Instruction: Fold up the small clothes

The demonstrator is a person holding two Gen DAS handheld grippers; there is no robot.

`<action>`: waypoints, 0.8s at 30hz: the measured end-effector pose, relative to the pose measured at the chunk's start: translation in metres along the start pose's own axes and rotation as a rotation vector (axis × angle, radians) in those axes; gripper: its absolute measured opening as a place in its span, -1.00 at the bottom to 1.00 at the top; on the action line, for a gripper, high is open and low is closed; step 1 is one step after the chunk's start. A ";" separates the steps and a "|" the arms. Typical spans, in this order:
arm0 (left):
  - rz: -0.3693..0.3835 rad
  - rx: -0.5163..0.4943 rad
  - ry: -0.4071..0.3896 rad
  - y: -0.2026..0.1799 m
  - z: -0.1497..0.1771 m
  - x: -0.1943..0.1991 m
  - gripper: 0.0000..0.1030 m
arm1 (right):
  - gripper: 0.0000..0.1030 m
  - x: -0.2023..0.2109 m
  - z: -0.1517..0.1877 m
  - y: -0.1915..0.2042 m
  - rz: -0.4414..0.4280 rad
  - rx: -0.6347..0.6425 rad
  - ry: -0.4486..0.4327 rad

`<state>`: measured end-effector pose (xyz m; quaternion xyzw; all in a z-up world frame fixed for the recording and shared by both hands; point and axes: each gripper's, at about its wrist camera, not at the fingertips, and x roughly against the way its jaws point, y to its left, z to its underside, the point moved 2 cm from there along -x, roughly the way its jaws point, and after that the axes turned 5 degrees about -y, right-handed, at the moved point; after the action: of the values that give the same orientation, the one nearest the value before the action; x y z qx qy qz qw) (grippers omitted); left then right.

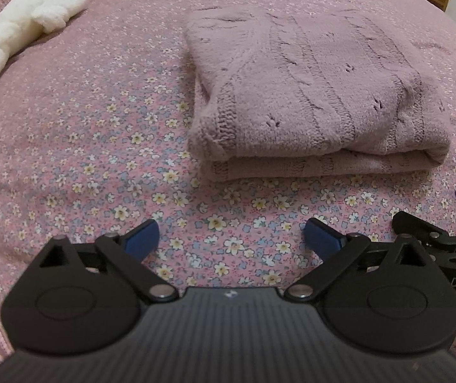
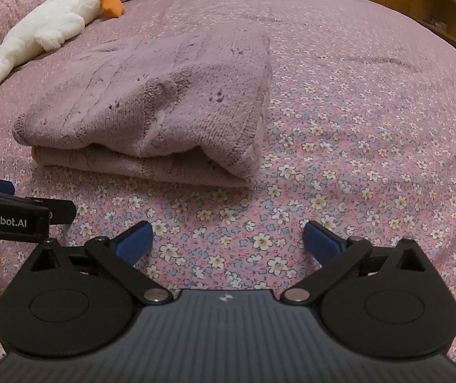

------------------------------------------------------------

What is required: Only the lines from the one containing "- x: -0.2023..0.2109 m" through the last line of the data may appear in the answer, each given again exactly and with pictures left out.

Answer for the task:
  - x: -0.2023..0.2109 m
  - z: -0.1517..0.1877 m
  - y: -0.1915..0.2042 m
  - rz: -0.4414..0.4280 rad
  - rx: -0.6347..0.6425 rad
  - ry: -0.4486..0.4327 rad

`<state>`: measured end-effector pose (xyz m; quaternion xyzw; all in a z-up world frame fixed for the recording and shared by both hands; point and axes: each gripper's, at about its wrist camera, not at the fingertips, and x roughly against the way its jaws point, y to its left, z to its underside, the point moved 2 cm from there along -x, roughly the way its jaws point, and after that the axes turned 5 degrees about -y, right-handed, at the moved point; after the action: of the values that give the same orientation, the one nearest the value before the action; x y z qx qy qz qw) (grippers omitted); left then right.

The exercise ends with this answer.